==== Dataset records ====

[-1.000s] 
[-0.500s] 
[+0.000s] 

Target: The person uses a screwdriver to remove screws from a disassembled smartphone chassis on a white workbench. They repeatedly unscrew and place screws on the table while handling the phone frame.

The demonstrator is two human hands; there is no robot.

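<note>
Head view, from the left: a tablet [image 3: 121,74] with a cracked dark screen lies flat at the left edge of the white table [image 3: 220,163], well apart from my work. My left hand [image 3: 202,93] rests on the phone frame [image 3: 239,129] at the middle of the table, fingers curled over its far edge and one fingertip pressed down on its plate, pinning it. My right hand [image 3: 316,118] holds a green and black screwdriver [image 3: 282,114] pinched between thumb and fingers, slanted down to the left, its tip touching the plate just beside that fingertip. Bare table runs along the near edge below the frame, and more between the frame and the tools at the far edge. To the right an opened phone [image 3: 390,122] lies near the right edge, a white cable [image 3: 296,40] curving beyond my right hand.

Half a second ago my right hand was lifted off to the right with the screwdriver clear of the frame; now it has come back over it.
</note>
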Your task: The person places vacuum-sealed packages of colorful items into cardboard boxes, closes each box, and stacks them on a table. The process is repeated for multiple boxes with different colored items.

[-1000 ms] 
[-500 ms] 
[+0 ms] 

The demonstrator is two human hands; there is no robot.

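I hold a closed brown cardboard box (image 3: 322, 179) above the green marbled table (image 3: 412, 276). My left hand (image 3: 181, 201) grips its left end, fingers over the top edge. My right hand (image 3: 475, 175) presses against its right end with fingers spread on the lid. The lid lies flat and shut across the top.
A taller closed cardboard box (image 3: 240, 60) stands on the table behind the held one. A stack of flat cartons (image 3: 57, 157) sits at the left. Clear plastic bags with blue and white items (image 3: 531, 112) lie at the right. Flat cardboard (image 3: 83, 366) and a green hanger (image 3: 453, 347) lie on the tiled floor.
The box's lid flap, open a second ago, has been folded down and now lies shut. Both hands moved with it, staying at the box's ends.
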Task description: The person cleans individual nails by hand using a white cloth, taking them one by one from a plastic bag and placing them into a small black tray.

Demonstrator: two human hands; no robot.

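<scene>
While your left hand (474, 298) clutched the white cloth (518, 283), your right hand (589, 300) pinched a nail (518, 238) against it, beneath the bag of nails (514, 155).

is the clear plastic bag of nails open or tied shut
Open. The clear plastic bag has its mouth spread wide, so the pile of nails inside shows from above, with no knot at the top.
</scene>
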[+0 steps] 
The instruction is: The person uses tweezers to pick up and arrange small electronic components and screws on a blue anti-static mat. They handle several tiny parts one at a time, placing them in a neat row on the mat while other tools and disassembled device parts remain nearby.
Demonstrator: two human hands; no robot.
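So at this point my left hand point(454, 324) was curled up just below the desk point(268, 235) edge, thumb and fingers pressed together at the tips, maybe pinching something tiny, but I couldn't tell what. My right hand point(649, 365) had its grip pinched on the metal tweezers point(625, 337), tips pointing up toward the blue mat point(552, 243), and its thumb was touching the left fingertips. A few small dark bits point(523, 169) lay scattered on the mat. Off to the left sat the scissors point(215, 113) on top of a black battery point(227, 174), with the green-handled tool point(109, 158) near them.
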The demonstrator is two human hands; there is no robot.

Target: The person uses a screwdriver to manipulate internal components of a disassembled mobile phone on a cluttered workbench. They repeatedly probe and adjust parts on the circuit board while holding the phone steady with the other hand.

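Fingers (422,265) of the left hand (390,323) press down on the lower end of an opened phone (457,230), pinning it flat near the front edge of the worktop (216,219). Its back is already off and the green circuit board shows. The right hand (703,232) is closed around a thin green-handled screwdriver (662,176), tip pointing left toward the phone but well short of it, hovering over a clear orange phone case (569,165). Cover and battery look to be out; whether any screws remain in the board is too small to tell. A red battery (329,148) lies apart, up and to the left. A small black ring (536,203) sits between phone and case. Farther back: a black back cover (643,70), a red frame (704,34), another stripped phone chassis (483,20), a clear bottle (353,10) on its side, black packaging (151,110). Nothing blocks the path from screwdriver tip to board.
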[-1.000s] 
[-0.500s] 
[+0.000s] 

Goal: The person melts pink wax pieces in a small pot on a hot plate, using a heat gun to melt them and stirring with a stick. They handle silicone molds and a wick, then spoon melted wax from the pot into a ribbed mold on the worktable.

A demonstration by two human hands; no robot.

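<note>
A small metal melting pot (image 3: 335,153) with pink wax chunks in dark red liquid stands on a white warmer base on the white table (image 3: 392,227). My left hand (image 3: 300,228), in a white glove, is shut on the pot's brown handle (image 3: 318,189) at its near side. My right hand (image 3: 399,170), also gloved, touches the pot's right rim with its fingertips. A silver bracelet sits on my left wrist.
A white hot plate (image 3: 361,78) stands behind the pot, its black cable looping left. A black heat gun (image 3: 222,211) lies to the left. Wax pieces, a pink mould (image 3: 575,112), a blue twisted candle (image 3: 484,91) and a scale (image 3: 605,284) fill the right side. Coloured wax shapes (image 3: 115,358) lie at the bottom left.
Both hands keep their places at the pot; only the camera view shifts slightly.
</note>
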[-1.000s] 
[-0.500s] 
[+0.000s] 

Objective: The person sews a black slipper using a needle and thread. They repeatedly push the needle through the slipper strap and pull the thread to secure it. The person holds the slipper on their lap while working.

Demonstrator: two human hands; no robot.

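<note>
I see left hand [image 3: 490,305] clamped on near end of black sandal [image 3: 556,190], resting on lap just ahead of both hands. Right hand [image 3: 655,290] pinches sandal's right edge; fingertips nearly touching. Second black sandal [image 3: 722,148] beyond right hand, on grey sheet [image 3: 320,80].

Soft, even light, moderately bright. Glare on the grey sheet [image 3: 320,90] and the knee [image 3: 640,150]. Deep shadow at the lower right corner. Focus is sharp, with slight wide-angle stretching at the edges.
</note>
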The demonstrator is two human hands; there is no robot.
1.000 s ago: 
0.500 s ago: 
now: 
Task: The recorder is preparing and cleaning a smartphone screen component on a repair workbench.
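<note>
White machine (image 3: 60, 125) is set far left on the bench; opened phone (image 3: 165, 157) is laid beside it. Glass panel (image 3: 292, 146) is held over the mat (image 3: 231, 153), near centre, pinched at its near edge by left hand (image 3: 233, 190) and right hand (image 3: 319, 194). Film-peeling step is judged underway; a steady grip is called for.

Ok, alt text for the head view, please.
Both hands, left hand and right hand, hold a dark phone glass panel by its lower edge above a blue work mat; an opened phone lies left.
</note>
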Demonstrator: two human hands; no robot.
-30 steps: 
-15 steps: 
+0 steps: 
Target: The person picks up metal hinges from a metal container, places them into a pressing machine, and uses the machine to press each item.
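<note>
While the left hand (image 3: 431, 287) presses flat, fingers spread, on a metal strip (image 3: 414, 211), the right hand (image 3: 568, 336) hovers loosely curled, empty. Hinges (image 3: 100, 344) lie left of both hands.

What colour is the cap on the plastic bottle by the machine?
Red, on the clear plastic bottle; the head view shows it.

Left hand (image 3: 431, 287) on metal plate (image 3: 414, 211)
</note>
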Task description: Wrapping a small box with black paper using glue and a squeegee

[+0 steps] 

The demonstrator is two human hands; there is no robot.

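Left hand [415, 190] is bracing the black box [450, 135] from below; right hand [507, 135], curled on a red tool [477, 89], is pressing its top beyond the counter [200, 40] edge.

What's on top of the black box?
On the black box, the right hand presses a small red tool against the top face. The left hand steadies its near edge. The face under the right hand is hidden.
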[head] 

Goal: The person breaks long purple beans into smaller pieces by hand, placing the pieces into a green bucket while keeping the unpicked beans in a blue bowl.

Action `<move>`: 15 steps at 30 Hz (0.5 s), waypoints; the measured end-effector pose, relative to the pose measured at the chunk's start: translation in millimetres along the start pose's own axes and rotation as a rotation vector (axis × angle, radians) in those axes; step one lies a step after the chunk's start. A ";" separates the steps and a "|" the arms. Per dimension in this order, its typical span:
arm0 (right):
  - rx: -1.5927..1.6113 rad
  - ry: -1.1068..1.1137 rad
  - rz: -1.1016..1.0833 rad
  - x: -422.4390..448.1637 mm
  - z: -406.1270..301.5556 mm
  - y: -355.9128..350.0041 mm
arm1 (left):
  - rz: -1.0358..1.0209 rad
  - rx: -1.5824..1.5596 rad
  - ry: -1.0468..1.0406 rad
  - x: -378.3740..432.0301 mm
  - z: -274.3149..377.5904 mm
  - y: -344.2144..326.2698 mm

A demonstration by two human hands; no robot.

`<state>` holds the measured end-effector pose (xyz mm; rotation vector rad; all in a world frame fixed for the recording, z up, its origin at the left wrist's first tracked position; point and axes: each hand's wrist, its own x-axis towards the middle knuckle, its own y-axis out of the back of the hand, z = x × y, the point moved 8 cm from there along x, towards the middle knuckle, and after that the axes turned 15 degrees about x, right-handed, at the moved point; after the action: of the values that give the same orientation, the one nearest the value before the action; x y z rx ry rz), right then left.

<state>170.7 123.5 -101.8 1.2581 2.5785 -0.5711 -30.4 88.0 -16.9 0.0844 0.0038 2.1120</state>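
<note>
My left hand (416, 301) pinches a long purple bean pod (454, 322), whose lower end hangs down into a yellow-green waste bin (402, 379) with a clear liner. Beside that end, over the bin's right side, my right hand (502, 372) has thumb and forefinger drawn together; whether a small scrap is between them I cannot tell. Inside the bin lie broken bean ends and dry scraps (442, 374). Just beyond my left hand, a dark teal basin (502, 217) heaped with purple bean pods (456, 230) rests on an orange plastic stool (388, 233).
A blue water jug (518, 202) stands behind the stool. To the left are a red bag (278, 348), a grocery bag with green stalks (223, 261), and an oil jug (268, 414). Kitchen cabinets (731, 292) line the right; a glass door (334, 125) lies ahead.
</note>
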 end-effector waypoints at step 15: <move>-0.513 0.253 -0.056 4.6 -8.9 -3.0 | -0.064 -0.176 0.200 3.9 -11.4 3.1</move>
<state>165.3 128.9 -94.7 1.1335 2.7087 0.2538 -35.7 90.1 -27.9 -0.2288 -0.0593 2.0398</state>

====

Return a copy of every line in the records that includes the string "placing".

Task description: The person cleans individual nails by hand using a white cloth, taking them one by one from a plastic bag and placing them into a small black tray.
The instruction is: The person uses tweezers to pick up and arrange small electronic components and screws on a blue anti-static mat. They handle several tiny parts one at a time, placing them in a neat row on the mat while other tools and disassembled device parts remain nearby.
Goal: The person breaks long purple beans into smaller pieces by hand, placing the pieces into a green bucket while keeping the unpicked beans in a blue bowl.

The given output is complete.